*DATA BLOCK:*

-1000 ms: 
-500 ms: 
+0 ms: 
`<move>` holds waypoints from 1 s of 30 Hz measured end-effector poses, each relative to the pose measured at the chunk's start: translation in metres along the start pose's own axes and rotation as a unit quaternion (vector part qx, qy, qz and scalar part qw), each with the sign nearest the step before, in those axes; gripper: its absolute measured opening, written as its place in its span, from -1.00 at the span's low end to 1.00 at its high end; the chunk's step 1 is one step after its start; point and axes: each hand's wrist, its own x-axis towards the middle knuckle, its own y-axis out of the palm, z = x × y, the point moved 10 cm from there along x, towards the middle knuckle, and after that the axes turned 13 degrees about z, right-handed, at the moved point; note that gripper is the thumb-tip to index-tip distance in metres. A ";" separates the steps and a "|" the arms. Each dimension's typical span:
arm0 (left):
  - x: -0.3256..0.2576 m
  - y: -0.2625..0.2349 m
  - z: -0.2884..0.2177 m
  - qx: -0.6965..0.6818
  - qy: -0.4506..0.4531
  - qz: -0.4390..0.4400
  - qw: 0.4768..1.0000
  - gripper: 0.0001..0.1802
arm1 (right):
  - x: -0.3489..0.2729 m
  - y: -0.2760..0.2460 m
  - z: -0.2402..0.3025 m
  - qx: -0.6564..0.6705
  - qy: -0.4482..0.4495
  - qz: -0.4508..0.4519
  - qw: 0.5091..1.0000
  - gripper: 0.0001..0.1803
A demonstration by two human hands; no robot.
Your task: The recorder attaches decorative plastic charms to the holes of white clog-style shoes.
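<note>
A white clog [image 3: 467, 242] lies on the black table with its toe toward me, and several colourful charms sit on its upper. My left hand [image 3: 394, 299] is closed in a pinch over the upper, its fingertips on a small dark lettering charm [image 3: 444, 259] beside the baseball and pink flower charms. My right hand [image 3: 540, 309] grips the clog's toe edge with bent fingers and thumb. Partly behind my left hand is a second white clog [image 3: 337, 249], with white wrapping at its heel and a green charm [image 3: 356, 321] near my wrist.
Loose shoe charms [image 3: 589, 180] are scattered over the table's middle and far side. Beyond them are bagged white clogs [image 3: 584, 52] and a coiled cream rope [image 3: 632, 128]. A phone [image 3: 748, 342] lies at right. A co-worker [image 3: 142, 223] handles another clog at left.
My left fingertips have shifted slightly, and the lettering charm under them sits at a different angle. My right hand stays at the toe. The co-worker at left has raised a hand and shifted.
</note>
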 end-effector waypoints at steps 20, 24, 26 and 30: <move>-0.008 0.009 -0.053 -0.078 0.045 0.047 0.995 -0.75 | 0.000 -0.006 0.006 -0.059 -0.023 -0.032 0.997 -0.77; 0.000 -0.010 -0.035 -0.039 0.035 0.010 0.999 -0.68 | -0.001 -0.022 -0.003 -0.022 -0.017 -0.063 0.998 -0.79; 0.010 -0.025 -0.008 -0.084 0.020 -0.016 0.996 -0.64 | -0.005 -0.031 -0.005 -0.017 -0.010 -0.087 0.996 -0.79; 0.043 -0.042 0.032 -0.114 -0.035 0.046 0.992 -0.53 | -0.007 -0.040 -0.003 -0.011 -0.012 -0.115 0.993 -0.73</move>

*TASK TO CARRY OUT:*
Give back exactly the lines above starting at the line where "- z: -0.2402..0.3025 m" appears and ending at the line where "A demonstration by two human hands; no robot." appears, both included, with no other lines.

*RESULT OF THE EXERCISE:*
  - z: -0.2402..0.3025 m
  - qx: -0.6564..0.6705
  - qy: -0.4482..0.4495
  - qz: -0.4508..0.4519
  - qw: 0.5091..1.0000
  - gripper: 0.0001..0.1803
A demonstration by two human hands; no robot.

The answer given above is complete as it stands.